◆ AIM OF THE TASK ◆
What is needed here is an exact copy of all the records below.
-- INPUT RECORDS follows --
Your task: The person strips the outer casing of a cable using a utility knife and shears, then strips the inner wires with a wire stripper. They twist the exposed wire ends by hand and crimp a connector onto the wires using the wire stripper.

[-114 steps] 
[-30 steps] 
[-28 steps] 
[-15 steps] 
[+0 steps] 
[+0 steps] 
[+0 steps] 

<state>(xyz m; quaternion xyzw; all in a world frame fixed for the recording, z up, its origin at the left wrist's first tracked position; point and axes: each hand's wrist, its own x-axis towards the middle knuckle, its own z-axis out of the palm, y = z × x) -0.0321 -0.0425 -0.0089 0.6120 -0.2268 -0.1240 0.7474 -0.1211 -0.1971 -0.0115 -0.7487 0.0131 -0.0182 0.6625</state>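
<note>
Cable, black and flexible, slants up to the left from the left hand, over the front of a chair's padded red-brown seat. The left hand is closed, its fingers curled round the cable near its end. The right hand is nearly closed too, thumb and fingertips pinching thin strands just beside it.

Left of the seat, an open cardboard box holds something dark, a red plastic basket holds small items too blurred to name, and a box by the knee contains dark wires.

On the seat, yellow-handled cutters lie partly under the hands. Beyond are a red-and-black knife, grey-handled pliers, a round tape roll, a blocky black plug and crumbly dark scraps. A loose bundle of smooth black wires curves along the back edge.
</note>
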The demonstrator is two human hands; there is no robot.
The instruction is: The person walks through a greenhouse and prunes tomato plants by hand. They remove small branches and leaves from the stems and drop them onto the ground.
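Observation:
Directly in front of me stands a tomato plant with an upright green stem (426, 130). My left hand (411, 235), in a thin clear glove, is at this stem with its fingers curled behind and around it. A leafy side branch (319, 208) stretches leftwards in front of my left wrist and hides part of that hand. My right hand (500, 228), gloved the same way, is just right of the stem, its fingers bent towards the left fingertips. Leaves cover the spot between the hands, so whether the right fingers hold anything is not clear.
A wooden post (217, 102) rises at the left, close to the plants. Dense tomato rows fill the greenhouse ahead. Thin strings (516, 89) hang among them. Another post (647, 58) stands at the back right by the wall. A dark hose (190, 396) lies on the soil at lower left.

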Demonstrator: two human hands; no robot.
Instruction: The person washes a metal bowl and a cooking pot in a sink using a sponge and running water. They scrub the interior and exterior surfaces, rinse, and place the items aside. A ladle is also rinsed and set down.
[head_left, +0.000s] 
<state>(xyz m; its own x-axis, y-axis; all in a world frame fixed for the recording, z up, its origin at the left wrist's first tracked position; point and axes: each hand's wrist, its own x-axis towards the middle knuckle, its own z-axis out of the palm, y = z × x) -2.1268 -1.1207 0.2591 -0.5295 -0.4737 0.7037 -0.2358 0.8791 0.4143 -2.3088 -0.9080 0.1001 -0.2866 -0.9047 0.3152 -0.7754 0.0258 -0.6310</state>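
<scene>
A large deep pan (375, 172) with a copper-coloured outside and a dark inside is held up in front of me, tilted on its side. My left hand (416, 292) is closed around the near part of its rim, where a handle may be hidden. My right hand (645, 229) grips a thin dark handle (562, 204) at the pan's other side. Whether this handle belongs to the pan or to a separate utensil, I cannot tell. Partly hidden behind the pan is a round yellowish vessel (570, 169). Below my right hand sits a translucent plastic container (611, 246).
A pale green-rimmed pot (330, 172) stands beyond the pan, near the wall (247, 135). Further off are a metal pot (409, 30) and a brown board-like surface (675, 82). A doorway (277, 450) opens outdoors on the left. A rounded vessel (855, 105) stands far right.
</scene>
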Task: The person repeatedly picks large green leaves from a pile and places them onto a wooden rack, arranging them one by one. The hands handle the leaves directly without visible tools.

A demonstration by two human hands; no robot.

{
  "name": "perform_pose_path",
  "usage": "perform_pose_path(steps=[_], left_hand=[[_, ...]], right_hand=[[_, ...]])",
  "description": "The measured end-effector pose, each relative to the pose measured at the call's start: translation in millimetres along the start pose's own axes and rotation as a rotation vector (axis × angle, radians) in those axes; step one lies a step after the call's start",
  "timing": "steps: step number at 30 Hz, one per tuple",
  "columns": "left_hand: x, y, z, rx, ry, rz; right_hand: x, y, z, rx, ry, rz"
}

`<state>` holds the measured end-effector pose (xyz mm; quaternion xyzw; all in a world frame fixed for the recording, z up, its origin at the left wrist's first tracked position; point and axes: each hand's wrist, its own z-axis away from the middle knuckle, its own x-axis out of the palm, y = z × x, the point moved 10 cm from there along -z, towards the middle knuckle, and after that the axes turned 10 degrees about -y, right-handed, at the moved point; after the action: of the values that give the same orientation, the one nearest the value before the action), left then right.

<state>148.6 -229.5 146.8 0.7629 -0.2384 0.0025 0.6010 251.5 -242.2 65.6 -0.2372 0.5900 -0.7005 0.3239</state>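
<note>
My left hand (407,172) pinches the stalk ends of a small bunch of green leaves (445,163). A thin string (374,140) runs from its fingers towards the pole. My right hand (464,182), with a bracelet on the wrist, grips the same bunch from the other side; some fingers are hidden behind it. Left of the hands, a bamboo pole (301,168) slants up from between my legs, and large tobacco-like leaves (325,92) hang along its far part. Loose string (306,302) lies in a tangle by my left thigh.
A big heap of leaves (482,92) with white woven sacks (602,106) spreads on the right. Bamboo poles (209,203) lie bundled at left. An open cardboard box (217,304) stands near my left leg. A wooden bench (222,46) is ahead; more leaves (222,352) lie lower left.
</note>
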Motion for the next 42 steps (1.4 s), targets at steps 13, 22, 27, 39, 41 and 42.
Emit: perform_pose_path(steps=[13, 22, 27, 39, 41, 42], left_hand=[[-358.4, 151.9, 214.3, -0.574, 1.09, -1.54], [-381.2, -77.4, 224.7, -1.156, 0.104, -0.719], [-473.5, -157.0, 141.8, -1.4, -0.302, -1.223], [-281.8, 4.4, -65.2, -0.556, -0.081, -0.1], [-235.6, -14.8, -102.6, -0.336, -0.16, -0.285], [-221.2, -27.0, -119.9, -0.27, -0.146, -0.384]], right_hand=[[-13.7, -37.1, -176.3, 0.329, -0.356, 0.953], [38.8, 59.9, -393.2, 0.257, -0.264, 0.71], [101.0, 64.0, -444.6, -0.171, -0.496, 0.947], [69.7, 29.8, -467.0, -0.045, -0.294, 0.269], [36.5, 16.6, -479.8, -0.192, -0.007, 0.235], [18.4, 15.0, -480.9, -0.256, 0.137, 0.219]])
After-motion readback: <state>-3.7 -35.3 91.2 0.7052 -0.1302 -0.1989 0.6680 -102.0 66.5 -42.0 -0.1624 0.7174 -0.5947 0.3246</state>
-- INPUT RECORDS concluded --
◆ RESULT BELOW ◆
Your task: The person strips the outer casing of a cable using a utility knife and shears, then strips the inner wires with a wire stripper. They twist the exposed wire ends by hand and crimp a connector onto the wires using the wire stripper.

[-114 steps] 
[-30 steps] 
[-28 steps] 
[-15 steps] 
[+0 steps] 
[+0 steps] 
[+0 steps] 

<state>(xyz m; quaternion xyzw; all in a world frame fixed for the recording, z up, its origin at the left wrist's first tracked position; point and axes: each hand's wrist, its own x-axis towards the middle knuckle, its own z-axis out of the palm, y = z × x) -0.0321 -0.0425 -0.0089 0.6120 -0.2268 -0.1240 0.7474 -0.1211 -0.1971 -0.0115 -0.7487 0.0131 -0.0182 0.6625</state>
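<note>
Cable, black and flexible, slants up to the left from the left hand, over the front of a chair's padded red-brown seat. The left hand is closed, its fingers curled round the cable near its end. The right hand is nearly closed too, thumb and fingertips pinching thin strands just beside it.

Left of the seat, an open cardboard box holds something dark, a red plastic basket holds small items too blurred to name, and a box by the knee contains dark wires.

On the seat, yellow-handled cutters lie partly under the hands. Beyond are a red-and-black knife, grey-handled pliers, a round tape roll, a blocky black plug and crumbly dark scraps. A loose bundle of smooth black wires curves along the back edge.
</note>
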The demonstrator is two human hands; there is no robot.
The instruction is: The person walks through a greenhouse and prunes tomato plants by hand. They remove small branches and leaves from the stems and drop them onto the ground.
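Observation:
Directly in front of me stands a tomato plant with an upright green stem (426, 130). My left hand (411, 235), in a thin clear glove, is at this stem with its fingers curled behind and around it. A leafy side branch (319, 208) stretches leftwards in front of my left wrist and hides part of that hand. My right hand (500, 228), gloved the same way, is just right of the stem, its fingers bent towards the left fingertips. Leaves cover the spot between the hands, so whether the right fingers hold anything is not clear.
A wooden post (217, 102) rises at the left, close to the plants. Dense tomato rows fill the greenhouse ahead. Thin strings (516, 89) hang among them. Another post (647, 58) stands at the back right by the wall. A dark hose (190, 396) lies on the soil at lower left.
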
Demonstrator: two human hands; no robot.
Instruction: The person washes a metal bowl and a cooking pot in a sink using a sponge and running water. They scrub the interior and exterior surfaces, rinse, and place the items aside. A ladle is also rinsed and set down.
[head_left, +0.000s] 
<state>(xyz m; its own x-axis, y-axis; all in a world frame fixed for the recording, z up, its origin at the left wrist's first tracked position; point and axes: each hand's wrist, its own x-axis towards the middle knuckle, its own z-axis out of the palm, y = z × x) -2.1268 -1.1207 0.2591 -0.5295 -0.4737 0.7037 -0.2358 0.8791 0.4143 -2.3088 -0.9080 0.1001 -0.2866 -0.9047 0.3152 -0.7754 0.0258 -0.6310</state>
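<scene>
A large deep pan (375, 172) with a copper-coloured outside and a dark inside is held up in front of me, tilted on its side. My left hand (416, 292) is closed around the near part of its rim, where a handle may be hidden. My right hand (645, 229) grips a thin dark handle (562, 204) at the pan's other side. Whether this handle belongs to the pan or to a separate utensil, I cannot tell. Partly hidden behind the pan is a round yellowish vessel (570, 169). Below my right hand sits a translucent plastic container (611, 246).
A pale green-rimmed pot (330, 172) stands beyond the pan, near the wall (247, 135). Further off are a metal pot (409, 30) and a brown board-like surface (675, 82). A doorway (277, 450) opens outdoors on the left. A rounded vessel (855, 105) stands far right.
</scene>
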Task: The person repeatedly picks large green leaves from a pile and places them onto a wooden rack, arranging them one by one. The hands handle the leaves directly without visible tools.

A demonstration by two human hands; no robot.

{
  "name": "perform_pose_path",
  "usage": "perform_pose_path(steps=[_], left_hand=[[_, ...]], right_hand=[[_, ...]])",
  "description": "The measured end-effector pose, each relative to the pose measured at the call's start: translation in millimetres along the start pose's own axes and rotation as a rotation vector (axis × angle, radians) in those axes; step one lies a step after the call's start",
  "timing": "steps: step number at 30 Hz, one per tuple",
  "columns": "left_hand: x, y, z, rx, ry, rz; right_hand: x, y, z, rx, ry, rz"
}

`<state>` holds the measured end-effector pose (xyz mm; quaternion xyzw; all in a world frame fixed for the recording, z up, its origin at the left wrist's first tracked position; point and axes: each hand's wrist, its own z-axis away from the middle knuckle, its own x-axis out of the palm, y = z × x, the point moved 10 cm from there along -z, towards the middle knuckle, and after that the axes turned 10 degrees about -y, right-handed, at the moved point; after the action: of the values that give the same orientation, the one nearest the value before the action), left then right.

<state>148.6 -229.5 146.8 0.7629 -0.2384 0.0025 0.6010 251.5 -242.2 65.6 -0.2372 0.5900 -0.7005 0.3239</state>
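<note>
My left hand (407,172) pinches the stalk ends of a small bunch of green leaves (445,163). A thin string (374,140) runs from its fingers towards the pole. My right hand (464,182), with a bracelet on the wrist, grips the same bunch from the other side; some fingers are hidden behind it. Left of the hands, a bamboo pole (301,168) slants up from between my legs, and large tobacco-like leaves (325,92) hang along its far part. Loose string (306,302) lies in a tangle by my left thigh.
A big heap of leaves (482,92) with white woven sacks (602,106) spreads on the right. Bamboo poles (209,203) lie bundled at left. An open cardboard box (217,304) stands near my left leg. A wooden bench (222,46) is ahead; more leaves (222,352) lie lower left.
</note>
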Motion for the next 42 steps (1.4 s), targets at steps 13, 22, 27, 39, 41 and 42.
Emit: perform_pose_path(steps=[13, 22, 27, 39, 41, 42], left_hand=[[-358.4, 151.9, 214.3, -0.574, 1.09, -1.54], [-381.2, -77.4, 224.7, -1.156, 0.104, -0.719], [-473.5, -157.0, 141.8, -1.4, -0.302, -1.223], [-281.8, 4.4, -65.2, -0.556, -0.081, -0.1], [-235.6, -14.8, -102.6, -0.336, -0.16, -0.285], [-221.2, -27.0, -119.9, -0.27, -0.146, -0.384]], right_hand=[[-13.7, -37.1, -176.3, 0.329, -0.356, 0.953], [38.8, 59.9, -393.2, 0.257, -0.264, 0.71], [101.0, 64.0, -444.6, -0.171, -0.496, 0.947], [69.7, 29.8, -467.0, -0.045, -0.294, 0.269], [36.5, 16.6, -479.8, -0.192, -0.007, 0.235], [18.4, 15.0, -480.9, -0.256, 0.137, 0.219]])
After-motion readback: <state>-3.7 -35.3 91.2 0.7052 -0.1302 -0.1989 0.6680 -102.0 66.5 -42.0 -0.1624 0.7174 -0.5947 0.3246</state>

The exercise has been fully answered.